By Richard Lederer and Alex Belth

With Andy Pettitte leaving New York to pitch for the Houston Astros, only four Yankees remain from the 1996 Championship team: Bernie Williams, Derek Jeter, Mariano Rivera and Jorge Posada, all products of the Yankee farm system. Although it may seem as if the Yankees are a candidate for the TV show “Extreme Makeover”, no other team can claim a quartet of players who have been together longer.

Rivera has been an ace closer and one of the greatest postseason pitchers of all-time. Posada is among the premier catchers in the game and arguably the Yankees’ best since Yogi Berra. Williams and Jeter have been the two most valuable everyday players during the Joe Torre Era, yet they are rarely paired like Babe Ruth and Lou Gehrig or Thurman Munson and Reggie Jackson, let alone Jeff Bagwell and Craig Biggio. Perhaps the reason why Williams and Jeter have not been linked to the same degree as Bagwell and Biggio is because they have not developed a catchy nickname like the Killer B’s.
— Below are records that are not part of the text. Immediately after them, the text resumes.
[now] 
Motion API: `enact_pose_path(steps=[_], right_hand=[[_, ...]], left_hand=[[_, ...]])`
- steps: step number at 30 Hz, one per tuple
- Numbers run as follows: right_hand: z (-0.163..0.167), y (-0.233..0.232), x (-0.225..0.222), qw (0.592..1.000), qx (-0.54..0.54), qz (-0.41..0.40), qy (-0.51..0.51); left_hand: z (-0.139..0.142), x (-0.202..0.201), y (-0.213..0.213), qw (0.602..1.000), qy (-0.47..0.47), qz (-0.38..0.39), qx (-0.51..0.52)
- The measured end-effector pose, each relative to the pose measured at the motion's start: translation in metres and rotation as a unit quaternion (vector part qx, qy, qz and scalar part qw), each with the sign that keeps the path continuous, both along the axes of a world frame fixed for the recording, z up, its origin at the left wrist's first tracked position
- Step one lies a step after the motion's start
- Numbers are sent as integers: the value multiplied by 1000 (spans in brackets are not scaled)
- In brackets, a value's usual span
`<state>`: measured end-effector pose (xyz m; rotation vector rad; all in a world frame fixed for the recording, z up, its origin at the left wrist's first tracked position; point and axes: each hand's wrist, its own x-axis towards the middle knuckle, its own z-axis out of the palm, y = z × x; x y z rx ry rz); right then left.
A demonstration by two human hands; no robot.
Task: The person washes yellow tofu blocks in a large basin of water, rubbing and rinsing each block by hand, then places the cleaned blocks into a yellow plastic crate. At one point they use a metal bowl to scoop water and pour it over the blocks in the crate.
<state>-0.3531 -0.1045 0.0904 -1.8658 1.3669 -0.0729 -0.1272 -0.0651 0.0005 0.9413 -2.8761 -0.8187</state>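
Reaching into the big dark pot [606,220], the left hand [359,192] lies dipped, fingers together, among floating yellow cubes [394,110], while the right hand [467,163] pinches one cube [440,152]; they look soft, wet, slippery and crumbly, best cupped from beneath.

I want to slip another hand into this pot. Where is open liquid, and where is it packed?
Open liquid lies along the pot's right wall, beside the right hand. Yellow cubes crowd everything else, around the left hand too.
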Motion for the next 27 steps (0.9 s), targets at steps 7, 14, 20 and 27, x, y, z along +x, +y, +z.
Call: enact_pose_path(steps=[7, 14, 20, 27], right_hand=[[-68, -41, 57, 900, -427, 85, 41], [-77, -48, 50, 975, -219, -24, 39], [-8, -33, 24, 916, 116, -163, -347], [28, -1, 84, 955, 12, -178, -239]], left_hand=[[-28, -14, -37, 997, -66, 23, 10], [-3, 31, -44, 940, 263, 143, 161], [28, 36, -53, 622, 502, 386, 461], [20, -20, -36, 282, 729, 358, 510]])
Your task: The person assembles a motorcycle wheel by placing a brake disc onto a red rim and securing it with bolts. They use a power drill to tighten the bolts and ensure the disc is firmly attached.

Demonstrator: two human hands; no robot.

Regardless, they will be associated together even less now that Alex Rodriguez has joined the team. It’s going to be all about DJ and Alex; Bernie Williams will be by himself in the corner strumming his guitar. Over time, the connection between Jeter and Williams is likely to lose even more relevance.

But Williams and Jeter—along with Rivera—symbolize the current Yankee run. Williams is a product of the transition period during the early nineties and the championship years of the late nineties. Jeter is symbolic of the Yankee Dynasty under Joe Torre. Both players have been serious-minded professionals in the quiet Yankee tradition of Gehrig, Roy White, Willie Randolph and Don Mattingly as opposed to flashy stars like Hal Chase, Ruth, and Jackson. And yet they are entirely different players. Williams looks like a wandering gazelle in the outfield—grounded, but perhaps lost in a daydream—while Jeter is the stalking cheetah or a preening peacock in the infield. In that sense, Williams is the typical outfield personality and Jeter is the ultimate infielder.

Jeter is a major star, a sex symbol. Williams looks like a bookworm and is a family man. Jeter is Spiderman and Bernie is Peter Parker. Jeter is the cool extrovert and Williams is the thoughtful introvert. Jeter does little things that get noticed while Williams is easy to overlook. Recall the infamous Jeffrey Maier game against the Orioles in the 1996 ALCS which made the rookie Jeter a household name. It was Williams’ home run in extra innings that actually won the game for the Yanks, but who remembers that? Many of us just remember that’s the night that some lucky kid made another lucky kid a star.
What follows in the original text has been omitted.